▶ _EXERCISE GOAL_: The answer must restate the records below word for word.

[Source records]
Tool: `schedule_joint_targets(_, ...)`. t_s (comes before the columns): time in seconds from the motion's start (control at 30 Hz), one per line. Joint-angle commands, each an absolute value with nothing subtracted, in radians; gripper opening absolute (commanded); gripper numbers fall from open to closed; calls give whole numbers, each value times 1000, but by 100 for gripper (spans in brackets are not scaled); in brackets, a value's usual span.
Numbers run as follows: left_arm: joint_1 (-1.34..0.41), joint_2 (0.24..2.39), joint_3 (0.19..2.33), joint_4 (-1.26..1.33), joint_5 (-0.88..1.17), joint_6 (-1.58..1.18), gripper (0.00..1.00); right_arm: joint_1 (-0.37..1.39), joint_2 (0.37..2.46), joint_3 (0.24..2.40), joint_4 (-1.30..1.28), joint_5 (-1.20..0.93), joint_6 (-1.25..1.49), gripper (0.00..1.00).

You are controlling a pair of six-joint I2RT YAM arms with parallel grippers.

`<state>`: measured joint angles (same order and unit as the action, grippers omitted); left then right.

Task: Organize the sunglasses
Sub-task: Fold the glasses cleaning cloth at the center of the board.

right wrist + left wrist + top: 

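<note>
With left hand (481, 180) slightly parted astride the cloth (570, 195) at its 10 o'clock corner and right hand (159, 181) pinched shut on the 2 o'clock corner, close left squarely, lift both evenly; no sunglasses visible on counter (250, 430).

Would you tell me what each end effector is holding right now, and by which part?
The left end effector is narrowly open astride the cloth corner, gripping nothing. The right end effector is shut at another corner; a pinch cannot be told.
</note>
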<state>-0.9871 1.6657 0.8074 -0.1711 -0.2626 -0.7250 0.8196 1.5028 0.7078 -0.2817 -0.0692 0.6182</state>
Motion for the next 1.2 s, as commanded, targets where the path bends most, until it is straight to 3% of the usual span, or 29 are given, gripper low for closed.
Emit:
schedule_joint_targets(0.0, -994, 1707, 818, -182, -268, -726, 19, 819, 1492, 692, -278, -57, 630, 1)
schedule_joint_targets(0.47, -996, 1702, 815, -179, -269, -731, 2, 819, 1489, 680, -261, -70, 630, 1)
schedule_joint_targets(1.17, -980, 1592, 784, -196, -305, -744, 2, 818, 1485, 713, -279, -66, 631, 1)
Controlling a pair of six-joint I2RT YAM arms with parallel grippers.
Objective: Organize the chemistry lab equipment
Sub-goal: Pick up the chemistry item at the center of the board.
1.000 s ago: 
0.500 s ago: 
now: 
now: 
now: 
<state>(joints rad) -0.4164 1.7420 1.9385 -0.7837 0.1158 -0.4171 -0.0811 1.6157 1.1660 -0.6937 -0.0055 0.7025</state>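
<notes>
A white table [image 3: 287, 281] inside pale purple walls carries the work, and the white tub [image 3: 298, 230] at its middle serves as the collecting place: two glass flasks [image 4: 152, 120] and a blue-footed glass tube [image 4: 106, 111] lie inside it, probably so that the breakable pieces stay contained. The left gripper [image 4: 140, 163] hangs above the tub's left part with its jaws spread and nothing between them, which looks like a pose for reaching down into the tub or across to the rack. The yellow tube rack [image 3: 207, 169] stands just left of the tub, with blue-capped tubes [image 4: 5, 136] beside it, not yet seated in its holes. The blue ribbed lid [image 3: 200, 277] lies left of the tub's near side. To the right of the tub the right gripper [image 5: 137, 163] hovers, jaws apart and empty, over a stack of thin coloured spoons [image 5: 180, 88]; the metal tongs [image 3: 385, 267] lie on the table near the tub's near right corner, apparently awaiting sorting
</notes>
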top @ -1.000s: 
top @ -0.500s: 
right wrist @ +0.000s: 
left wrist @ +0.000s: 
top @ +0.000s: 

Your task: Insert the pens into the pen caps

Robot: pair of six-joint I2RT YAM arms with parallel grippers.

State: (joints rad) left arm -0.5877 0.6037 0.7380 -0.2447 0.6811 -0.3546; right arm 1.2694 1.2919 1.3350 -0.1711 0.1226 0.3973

▶ _ANSWER SECTION_:
Tool: `schedule_joint_targets(_, ...)`. t_s (comes before the columns): time in seconds from the motion's start (control at 30 Hz), one per line. Joint-angle commands, each an absolute value with nothing subtracted, in radians; gripper opening absolute (commanded); gripper numbers fall from open to closed; calls give whole numbers, each value times 1000, but by 100 for gripper (spans in brackets are not scaled); in brackets, a value's usual span.
Numbers run as follows: left_arm: joint_1 (-1.34..0.41), joint_2 (0.24..2.39), joint_3 (0.19..2.33), joint_4 (-1.26..1.33), joint_5 (-0.88..1.17), joint_6 (-1.58..1.18), gripper (0.00..1.00); right_arm: joint_1 (-0.37..1.39), joint_2 (0.37..2.46), joint_3 (0.24..2.40), joint_4 (-1.30..1.28), joint_5 (-1.20..0.93), joint_6 (-1.25..1.49), gripper (0.00..1.00).

You are controlling a pair of six-joint I2RT YAM arms with parallel grippers.

`<state>`: measured joint angles (same order and unit as the action, grippers omitted); left then right.

Task: Organize the sunglasses
Sub-task: Fold the glasses cleaning cloth at the center of the board.

right wrist + left wrist + top: 

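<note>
With left hand (481, 180) slightly parted astride the cloth (570, 195) at its 10 o'clock corner and right hand (159, 181) pinched shut on the 2 o'clock corner, close left squarely, lift both evenly; no sunglasses visible on counter (250, 430).

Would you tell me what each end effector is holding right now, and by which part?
The left end effector is narrowly open astride the cloth corner, gripping nothing. The right end effector is shut at another corner; a pinch cannot be told.
</note>
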<state>-0.9871 1.6657 0.8074 -0.1711 -0.2626 -0.7250 0.8196 1.5028 0.7078 -0.2817 -0.0692 0.6182</state>
Motion for the next 1.2 s, as commanded, targets where the path bends most, until it is straight to 3% of the usual span, or 29 are given, gripper low for closed.
Emit:
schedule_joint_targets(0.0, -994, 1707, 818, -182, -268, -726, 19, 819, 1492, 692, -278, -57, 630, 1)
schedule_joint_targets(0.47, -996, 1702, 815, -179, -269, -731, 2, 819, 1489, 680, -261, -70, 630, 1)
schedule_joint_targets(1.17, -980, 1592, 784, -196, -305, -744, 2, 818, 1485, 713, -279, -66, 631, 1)
Controlling a pair of six-joint I2RT YAM arms with parallel grippers.
Objective: Organize the chemistry lab equipment
Sub-goal: Pick up the chemistry item at the center of the board.
1.000 s ago: 
0.500 s ago: 
now: 
now: 
now: 
<state>(joints rad) -0.4164 1.7420 1.9385 -0.7837 0.1158 -0.4171 -0.0811 1.6157 1.1660 -0.6937 -0.0055 0.7025</state>
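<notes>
A white table [image 3: 287, 281] inside pale purple walls carries the work, and the white tub [image 3: 298, 230] at its middle serves as the collecting place: two glass flasks [image 4: 152, 120] and a blue-footed glass tube [image 4: 106, 111] lie inside it, probably so that the breakable pieces stay contained. The left gripper [image 4: 140, 163] hangs above the tub's left part with its jaws spread and nothing between them, which looks like a pose for reaching down into the tub or across to the rack. The yellow tube rack [image 3: 207, 169] stands just left of the tub, with blue-capped tubes [image 4: 5, 136] beside it, not yet seated in its holes. The blue ribbed lid [image 3: 200, 277] lies left of the tub's near side. To the right of the tub the right gripper [image 5: 137, 163] hovers, jaws apart and empty, over a stack of thin coloured spoons [image 5: 180, 88]; the metal tongs [image 3: 385, 267] lie on the table near the tub's near right corner, apparently awaiting sorting
</notes>
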top @ -1.000s: 
top @ -0.500s: 
right wrist @ +0.000s: 
left wrist @ +0.000s: 
top @ +0.000s: 

Your task: Insert the pens into the pen caps

Robot: pair of six-joint I2RT YAM arms with parallel grippers.

State: (joints rad) left arm -0.5877 0.6037 0.7380 -0.2447 0.6811 -0.3546; right arm 1.2694 1.2919 1.3350 -0.1711 0.1226 0.3973

There is nothing else to this exercise.